Without changing a word, return the listing below, minus its images.

++++++++++

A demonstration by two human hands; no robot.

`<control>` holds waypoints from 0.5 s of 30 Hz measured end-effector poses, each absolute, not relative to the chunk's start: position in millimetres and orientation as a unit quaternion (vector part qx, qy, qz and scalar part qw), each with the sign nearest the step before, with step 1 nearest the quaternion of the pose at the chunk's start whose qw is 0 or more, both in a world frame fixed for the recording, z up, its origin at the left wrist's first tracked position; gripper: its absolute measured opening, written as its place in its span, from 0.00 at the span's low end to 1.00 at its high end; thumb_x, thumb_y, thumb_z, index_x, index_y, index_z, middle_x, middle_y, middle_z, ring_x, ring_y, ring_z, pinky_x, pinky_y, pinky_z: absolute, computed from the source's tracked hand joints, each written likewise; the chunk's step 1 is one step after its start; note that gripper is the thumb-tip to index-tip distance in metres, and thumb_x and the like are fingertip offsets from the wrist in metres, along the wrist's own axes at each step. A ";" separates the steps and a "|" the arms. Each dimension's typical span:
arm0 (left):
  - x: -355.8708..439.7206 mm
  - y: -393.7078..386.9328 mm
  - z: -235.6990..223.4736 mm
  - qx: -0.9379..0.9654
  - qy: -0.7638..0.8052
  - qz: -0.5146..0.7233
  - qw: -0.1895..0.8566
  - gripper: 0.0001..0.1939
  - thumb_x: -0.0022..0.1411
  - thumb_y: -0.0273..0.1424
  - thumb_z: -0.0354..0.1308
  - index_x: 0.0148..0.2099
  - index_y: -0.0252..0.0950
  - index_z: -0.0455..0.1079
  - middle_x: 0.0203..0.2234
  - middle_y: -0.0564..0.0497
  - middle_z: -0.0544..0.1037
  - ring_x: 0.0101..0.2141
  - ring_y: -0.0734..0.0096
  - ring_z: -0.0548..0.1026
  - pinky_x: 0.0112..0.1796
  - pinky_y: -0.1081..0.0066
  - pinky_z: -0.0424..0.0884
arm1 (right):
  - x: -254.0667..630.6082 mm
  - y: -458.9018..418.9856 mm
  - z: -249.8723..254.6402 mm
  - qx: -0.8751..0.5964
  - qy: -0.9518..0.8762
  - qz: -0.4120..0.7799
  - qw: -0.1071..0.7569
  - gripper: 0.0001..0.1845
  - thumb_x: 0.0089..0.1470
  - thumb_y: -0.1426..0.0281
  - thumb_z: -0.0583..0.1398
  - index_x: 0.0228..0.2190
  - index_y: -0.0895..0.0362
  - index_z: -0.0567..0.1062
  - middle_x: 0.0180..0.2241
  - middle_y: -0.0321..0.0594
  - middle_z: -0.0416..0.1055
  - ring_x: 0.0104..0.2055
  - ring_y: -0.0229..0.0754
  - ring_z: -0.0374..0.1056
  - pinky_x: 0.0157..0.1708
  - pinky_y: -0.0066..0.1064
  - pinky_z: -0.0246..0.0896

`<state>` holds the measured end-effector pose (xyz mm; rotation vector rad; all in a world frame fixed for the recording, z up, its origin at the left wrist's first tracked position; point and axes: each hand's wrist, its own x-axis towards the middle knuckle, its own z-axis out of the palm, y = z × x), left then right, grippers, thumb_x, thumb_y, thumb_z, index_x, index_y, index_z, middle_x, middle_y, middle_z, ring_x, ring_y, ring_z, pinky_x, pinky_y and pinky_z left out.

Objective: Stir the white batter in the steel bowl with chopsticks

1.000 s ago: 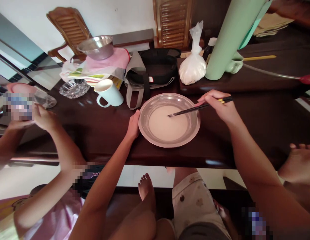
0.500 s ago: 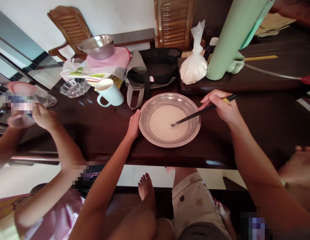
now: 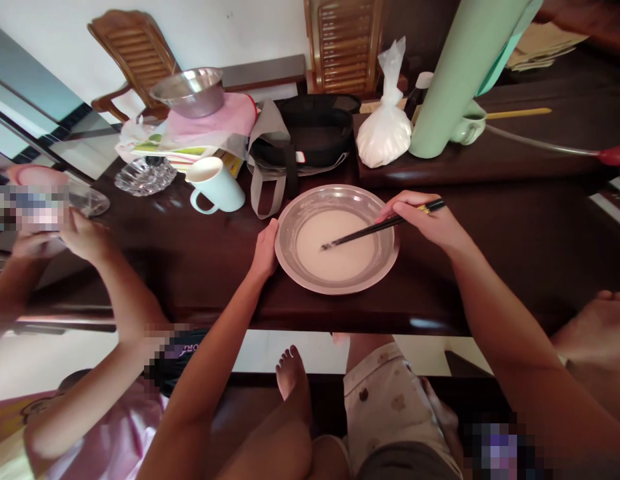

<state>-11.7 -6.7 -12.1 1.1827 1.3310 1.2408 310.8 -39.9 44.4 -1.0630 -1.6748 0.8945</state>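
Nearby, "OR" marks black fabric (image 3: 183, 361) while right hand (image 3: 420, 215) holds chopsticks (image 3: 365, 232).

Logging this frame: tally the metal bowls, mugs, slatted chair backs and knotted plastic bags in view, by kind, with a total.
Metal bowls: 2 (wide bowl of pale liquid, deep bowl behind)
Mugs: 2 (pale blue mug, green mug)
Slatted chair backs: 2 (left chair back, right chair back)
Knotted bags: 1 (white bag)
Total: 7
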 end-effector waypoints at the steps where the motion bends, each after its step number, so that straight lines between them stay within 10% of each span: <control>1: -11.6 -6.9 -12.1 0.481 0.540 0.506 0.470 0.22 0.61 0.48 0.54 0.25 0.35 0.70 0.20 0.53 0.73 0.24 0.73 0.67 0.30 0.72 0.65 | 311.1 -39.8 44.9 -0.436 -0.684 0.350 0.469 0.13 0.58 0.57 0.60 0.30 0.49 0.81 0.32 0.37 0.80 0.38 0.44 0.77 0.41 0.37 0.71; 15: -10.0 -6.0 -12.1 0.471 0.532 0.514 0.481 0.22 0.60 0.49 0.56 0.25 0.35 0.70 0.20 0.52 0.73 0.25 0.72 0.69 0.28 0.72 0.66 | 314.2 -39.3 45.4 -0.441 -0.663 0.325 0.510 0.14 0.57 0.56 0.61 0.30 0.51 0.80 0.29 0.37 0.79 0.35 0.44 0.77 0.40 0.37 0.71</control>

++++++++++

- **Finished exercise**:
A demonstration by two human hands; no robot.

`<control>` holds waypoints from 0.5 s of 30 Hz measured end-effector poses, each absolute, not relative to the chunk's start: position in millimetres and orientation as a unit quaternion (vector part qx, qy, qz and scalar part qw), each with the sign nearest the step before, with step 1 nearest the quaternion of the pose at the chunk's start whose qw is 0 or more, both in a world frame fixed for the recording, z up, its origin at the left wrist's first tracked position; gripper: its absolute measured opening, written as its place in its span, from 0.00 at the span's low end to 1.00 at its high end; thumb_x, thumb_y, thumb_z, index_x, index_y, index_z, middle_x, middle_y, middle_z, ring_x, ring_y, ring_z, pinky_x, pinky_y, pinky_z: absolute, computed from the source's tracked hand joints, each written likewise; the chunk's step 1 is one step after its start; note that gripper is the thumb-tip to index-tip distance in metres, and thumb_x and the like are fingertip offsets from the wrist in metres, along the wrist's own axes at each step. A ";" separates the steps and a "|" the arms. Each dimension's typical span:
arm0 (left):
  - x: -355.8708..439.7206 mm
  - y: -393.7078..386.9328 mm
  - z: -235.6990..223.4736 mm
  - qx: -0.9379..0.9654
  - qy: -0.7638..0.8052
  - qz: -0.5146..0.7233
  - qw: -0.1895..0.8566
  - gripper: 0.0001..0.1939
  - thumb_x: -0.0022..0.1411
  - thumb_y: -0.0273..0.1424
  - thumb_z: -0.0354..0.1308
  - index_x: 0.0148..0.2099
  - index_y: -0.0252..0.0950
  - index_z: -0.0455..0.1079
  - middle_x: 0.0203..0.2234
  - middle_y: -0.0564..0.0497
  - middle_z: -0.0544..0.1037
  - ring_x: 0.0101..0.2141
  - ring_y: -0.0734..0.0096
  - ring_z: -0.0548..0.1026
  - pinky_x: 0.0112..0.1796
  - pinky_y: -0.1081..0.0066
  - pinky_z: -0.0424..0.0884
arm1 (right):
  - x: -254.0667..630.6082 mm
  - y: -458.9018..418.9856 mm
  - z: -249.8723..254.6402 mm
  - qx: -0.8751..0.5964
  - qy: -0.9518..0.8762
  - qz: -0.4120..0.7799
  - qw: -0.1071..0.7569
  - gripper: 0.0001..0.1845
  - thumb_x: 0.0089..0.1470
  - thumb_y: -0.1426..0.0281
  - thumb_z: -0.0583..0.1398
  - index_x: 0.0228..0.2190
  - index_y: -0.0895..0.0362
  - index_z: -0.0567..0.1062
  - middle_x: 0.0180..0.2241
  - middle_y: -0.0321..0.0594
  - middle_z: -0.0416..0.1055
  - ring_x: 0.0104..0.2055
  - ring_y: -0.0229..0.0754
  - ring_z: -0.0374..0.1056
  - pinky_x: 0.0157..0.1708
  - pinky_y: -0.0066..0.1064
  - pinky_z: -0.0246..0.0896

`<state>` holds the measured end-effector pose (xyz mm; rotation vector rad; all in a world frame fixed for the recording, z up, its origin at the left wrist's first tracked position; point and axes: each hand's wrist, its own x-axis towards the middle knuckle, its own z-axis out of the palm, y = z × x), left then right, grippers, thumb_x, thumb_y, thumb_z, index_x, index_y, index_z, middle_x, middle_y, middle_z, ring_x, ring_y, ring_z, pinky_x, pinky_y and pinky_z left out.

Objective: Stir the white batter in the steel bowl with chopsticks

1.000 s ago: 
0.500 s ago: 
now: 

<state>-11.7 -6.7 -12.1 1.1827 1.3310 1.2408 310.8 -39.9 44.4 -1.0630 -1.6748 0.8945</state>
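Nearby, "OR" marks black fabric (image 3: 183, 361) while right hand (image 3: 420, 215) holds chopsticks (image 3: 365, 232).

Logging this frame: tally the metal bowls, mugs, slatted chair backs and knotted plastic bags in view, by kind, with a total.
Metal bowls: 2 (wide bowl of pale liquid, deep bowl behind)
Mugs: 2 (pale blue mug, green mug)
Slatted chair backs: 2 (left chair back, right chair back)
Knotted bags: 1 (white bag)
Total: 7
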 end-effector waypoints at the steps where the motion bends, each after its step number, so that straight lines between them stay within 10% of each span: <control>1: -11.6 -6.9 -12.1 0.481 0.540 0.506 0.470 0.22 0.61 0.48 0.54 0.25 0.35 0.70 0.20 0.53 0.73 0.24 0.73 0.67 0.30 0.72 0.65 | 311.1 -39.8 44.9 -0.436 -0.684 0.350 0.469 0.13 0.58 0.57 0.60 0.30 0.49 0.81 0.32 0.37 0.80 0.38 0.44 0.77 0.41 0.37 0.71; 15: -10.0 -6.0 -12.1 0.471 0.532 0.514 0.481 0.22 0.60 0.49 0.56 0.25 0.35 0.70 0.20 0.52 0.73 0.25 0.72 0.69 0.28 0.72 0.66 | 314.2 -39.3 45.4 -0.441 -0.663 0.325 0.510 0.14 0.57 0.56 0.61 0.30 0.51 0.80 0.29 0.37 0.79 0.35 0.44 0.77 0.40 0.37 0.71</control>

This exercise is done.